My art often straddles what is knowable and concrete, and what is mysterious and intuitive.
Developing an idea often incorporates reading, research, and reflection. But when I begin to paint, I let all preconceptions go and surrender to the unfolding discoveries within the work’s progression. Some parts of my paintings are specific and deliberately determined, others created while courting chaos and allowing playful improvisation to determine direction. In the finished work a carefully rendered object can be found alongside of areas of gestural text and marks, geometric diagrams, and open spaces of uncluttered color field - many inclusions so small as to be only seen with close examination. This broad system of visual and symbolic imagery is an offering to the rational mind and to the contemplative spirit.
Some of my long running interests involve the intersections of art and theoretical physics - the poetic questions posed by both disciplines. Recently my investigations have involved Carl Jung and James Hillman’s use of alchemy as a language for the transformation of the psyche. Using the Latin descriptor that alchemy employs, images are utriusque capax (each capable of both), signifying that light and dark, the conscious and unconscious, and matter with spirit are conjoined.
These ideas circle me back to the frontier’s edge – grounded with the known and the tangible, and deeply speculating the limitless potentialities beyond. - Lynda Lowe, Artist Statement, 2021
After completing an MFA at Indiana University, Lynda Lowe began a fifteen-year teaching career. She left her academic position at Northern Illinois University and moved to Washington State in 2002 and built her studio on the Puget Sound. The surrounding environment and travels abroad profoundly impact her work. Lowe’s interest in the relationships between art and science, perception and consciousness is evident in her imagery that layers text and poetry fragments, scientific observations and mathematical formula, alongside highly rendered recognizable objects.

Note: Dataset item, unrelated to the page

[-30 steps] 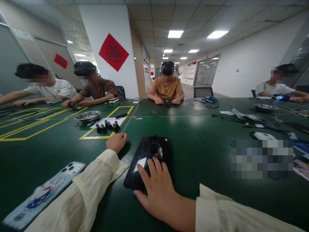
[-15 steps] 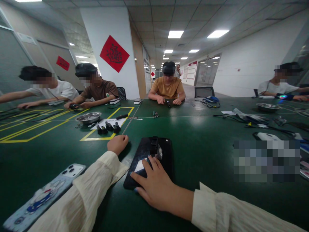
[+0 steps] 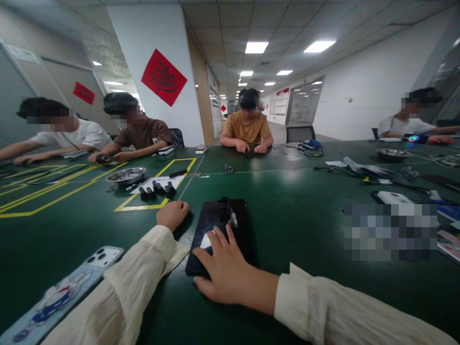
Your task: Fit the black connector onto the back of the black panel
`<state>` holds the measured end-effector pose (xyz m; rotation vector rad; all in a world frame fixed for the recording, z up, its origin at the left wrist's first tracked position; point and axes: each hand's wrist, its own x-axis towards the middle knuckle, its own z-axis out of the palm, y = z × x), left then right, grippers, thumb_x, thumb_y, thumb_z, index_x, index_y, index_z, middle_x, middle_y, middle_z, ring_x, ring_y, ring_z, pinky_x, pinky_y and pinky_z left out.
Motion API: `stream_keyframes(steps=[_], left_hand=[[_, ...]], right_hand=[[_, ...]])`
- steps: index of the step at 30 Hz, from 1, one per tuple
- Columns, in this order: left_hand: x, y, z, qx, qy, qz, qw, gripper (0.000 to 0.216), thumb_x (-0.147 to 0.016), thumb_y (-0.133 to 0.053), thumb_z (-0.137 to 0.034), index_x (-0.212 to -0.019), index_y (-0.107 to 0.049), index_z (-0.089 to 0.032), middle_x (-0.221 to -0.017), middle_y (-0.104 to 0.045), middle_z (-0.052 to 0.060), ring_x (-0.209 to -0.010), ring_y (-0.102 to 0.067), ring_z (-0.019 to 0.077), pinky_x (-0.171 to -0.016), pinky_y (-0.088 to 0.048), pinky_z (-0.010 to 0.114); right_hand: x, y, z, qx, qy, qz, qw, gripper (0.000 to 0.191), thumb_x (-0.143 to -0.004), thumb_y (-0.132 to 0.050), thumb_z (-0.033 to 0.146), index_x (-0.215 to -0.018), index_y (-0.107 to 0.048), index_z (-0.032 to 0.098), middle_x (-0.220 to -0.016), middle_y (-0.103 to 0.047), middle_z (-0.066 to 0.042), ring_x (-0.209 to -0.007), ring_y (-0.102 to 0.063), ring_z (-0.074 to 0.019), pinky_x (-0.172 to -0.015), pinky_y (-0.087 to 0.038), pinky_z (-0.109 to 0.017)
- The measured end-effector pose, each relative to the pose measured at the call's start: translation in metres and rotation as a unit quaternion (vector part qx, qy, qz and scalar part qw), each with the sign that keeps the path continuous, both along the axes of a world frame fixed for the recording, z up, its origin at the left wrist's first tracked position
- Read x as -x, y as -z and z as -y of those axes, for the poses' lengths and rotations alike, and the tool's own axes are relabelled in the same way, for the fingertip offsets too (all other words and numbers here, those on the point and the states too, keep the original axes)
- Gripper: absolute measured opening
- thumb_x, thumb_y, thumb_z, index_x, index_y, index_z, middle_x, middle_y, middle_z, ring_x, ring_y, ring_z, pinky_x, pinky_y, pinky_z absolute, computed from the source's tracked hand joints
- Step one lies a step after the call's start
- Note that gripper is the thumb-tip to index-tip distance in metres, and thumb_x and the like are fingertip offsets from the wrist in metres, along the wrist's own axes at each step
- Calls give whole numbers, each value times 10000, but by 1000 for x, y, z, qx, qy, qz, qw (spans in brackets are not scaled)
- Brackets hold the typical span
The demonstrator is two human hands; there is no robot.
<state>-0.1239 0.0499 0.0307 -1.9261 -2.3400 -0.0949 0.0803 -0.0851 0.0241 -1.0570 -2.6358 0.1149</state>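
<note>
My right hand (image 3: 230, 273) lies spread over a black flat panel (image 3: 244, 215) with rounded corners, fingers apart and touching its near part. A small black bracket (image 3: 224, 209) stands at the panel's far end, beside a crumpled clear bit of plastic (image 3: 233, 219). Partly under my fingers is a white label (image 3: 206, 241). To the left of the panel, my left hand (image 3: 172, 214) rests on the green table as a loose fist, apart from the panel; nothing shows in it. A phone in a blue rabbit-pattern case (image 3: 57, 299) lies beside my left forearm.
Several black cylindrical parts (image 3: 158, 189) stand on white paper by a metal bowl (image 3: 126, 176), near yellow tape (image 3: 142, 208). A small tool (image 3: 228, 168) lies mid-table. Cables, bags and a second bowl (image 3: 392, 154) are on the right. Several people sit around the table.
The view has shifted slightly. My right hand has slid a little on the panel and its fingers have spread more. My left fist stays in place.
</note>
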Motion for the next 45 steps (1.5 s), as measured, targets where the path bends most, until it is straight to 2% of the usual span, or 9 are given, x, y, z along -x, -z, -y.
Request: stream_keyframes(steps=[3, 7, 13, 18, 24, 31, 36, 41, 45], left_hand=[[1, 1, -1, -3, 2, -2, 1000, 474, -830, -243, -396, -815, -670, -191, -963, -673, 95, -872, -621, 248, -576, -411, 259], [0, 0, -1, -4, 4, 0, 1000, 474, -825, -245, -390, -814, -673, -187, -965, -673, 99, -875, -620, 251, -584, -415, 266], [-3, -3, 2, 0, 2, -3, 1000, 466, -821, -259, -379, -808, -679, -178, -944, -677, 107, -875, -621, 253, -591, -418, 272], [-2, -2, 2, -5, 1, -1, 1000, 467, -825, -262, -389, -822, -685, -190, -961, -676, 97, -871, -625, 250, -592, -424, 270], [0, 1, 1, -10, 6, 3, 1000, 468, -829, -262, -398, -832, -682, -193, -955, -676, 92, -873, -624, 250, -596, -427, 272], [-1, 2, 3, -10, -2, 4, 1000, 463, -836, -258, -396, -844, -680, -206, -969, -675, 79, -878, -619, 233, -627, -435, 260], [1, 5, 2, -11, 2, 13, 1000, 459, -837, -259, -393, -839, -677, -202, -963, -672, 84, -862, -615, 231, -624, -431, 266], [1, 5, 4, -16, 8, 23, 1000, 440, -842, -276, -382, -810, -670, -189, -941, -672, 91, -860, -616, 237, -623, -424, 274], [-2, 5, 6, -16, 5, 32, 999, 429, -847, -287, -365, -819, -673, -182, -942, -670, 104, -852, -615, 238, -631, -425, 285]], right_hand=[[3, 3, -7, 6, 0, 8, 1000, 660, -815, -310, 643, -1277, -448, 192, -1408, -325, -178, -1312, -223, -378, -1032, -64, -604], [4, 6, -20, 16, -6, 31, 999, 724, -740, -355, 730, -1335, -374, 316, -1432, -306, -137, -1316, -224, -371, -1019, -89, -608], [6, 8, -32, 1, 35, 48, 998, 575, -791, -438, 614, -1285, -446, 320, -1404, -353, -143, -1296, -277, -359, -1011, -100, -612], [2, 8, -39, -3, 61, 55, 997, 585, -779, -464, 611, -1273, -464, 299, -1402, -354, -168, -1304, -266, -362, -1011, -101, -607], [-16, 8, -58, 32, 65, 105, 992, 497, -849, -403, 543, -1331, -356, 432, -1460, -272, -103, -1323, -229, -354, -996, -167, -587], [-74, -1, -89, 96, 105, 138, 980, 493, -864, -355, 513, -1326, -391, 345, -1459, -246, -138, -1336, -157, -384, -999, -134, -600], [-121, 8, -114, 97, 218, 134, 962, 550, -830, -337, 590, -1312, -383, 328, -1458, -217, -164, -1338, -107, -406, -949, -79, -680], [-168, 17, -140, 90, 289, 150, 941, 524, -856, -264, 564, -1299, -402, 321, -1443, -255, -159, -1335, -158, -382, -936, -147, -681], [-213, 22, -158, 87, 336, 165, 923, 597, -856, -263, 547, -1402, -258, 306, -1458, -245, -155, -1340, -179, -355, -967, -169, -649]])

Lynda Lowe’s artwork has been widely exhibited nationally in galleries and museums. She’s the recipient of numerous grants, among them two fellowships from the Illinois Arts Council, a Ford Foundation research grant, and was a finalist for the Behnke Foundation’s Neddy Award. She’s received eleven residency fellowships at the Ragdale Foundation and was honored with their Distinguished Resident Lifetime Award. Lowe has shown her art in over forty solo exhibitions, been the subject of many reviews and publications, and been widely collected in private, corporate and museum holdings, including in her region the Museum of Glass and the Tacoma Art Museum.
Lowe has created two broad-based interactive community artworks that were experiments in giving and receiving. Both projects promoted connectedness and built community.
In the first project titled the Patra Passage, she hand-built 108 ceramic bowls that were given away to recipients who were asked to re-gift them to others. After a year of traveling to 11 countries and 40 U.S. states, the bowls brought together through an interactive website, a group of over 500 participants.
Her most recent project Gatherings occurred during the pandemic. With gallery support, Lowe engaged over fifty artists to each create artwork on handmade wooden boxes. Fifty poets wrote original poems for the boxes. The boxes traveled all over the US engaging over 300 participants who were asked to contribute something meaningful to the contents of the box before giving it away again.
Both projects concluded with museum and gallery exhibitions. Patra bowls and Gatherings boxes were sold and all proceeds were donated to arts organizations for relief funds. The sales from both projects generated donations exceeding $100,000.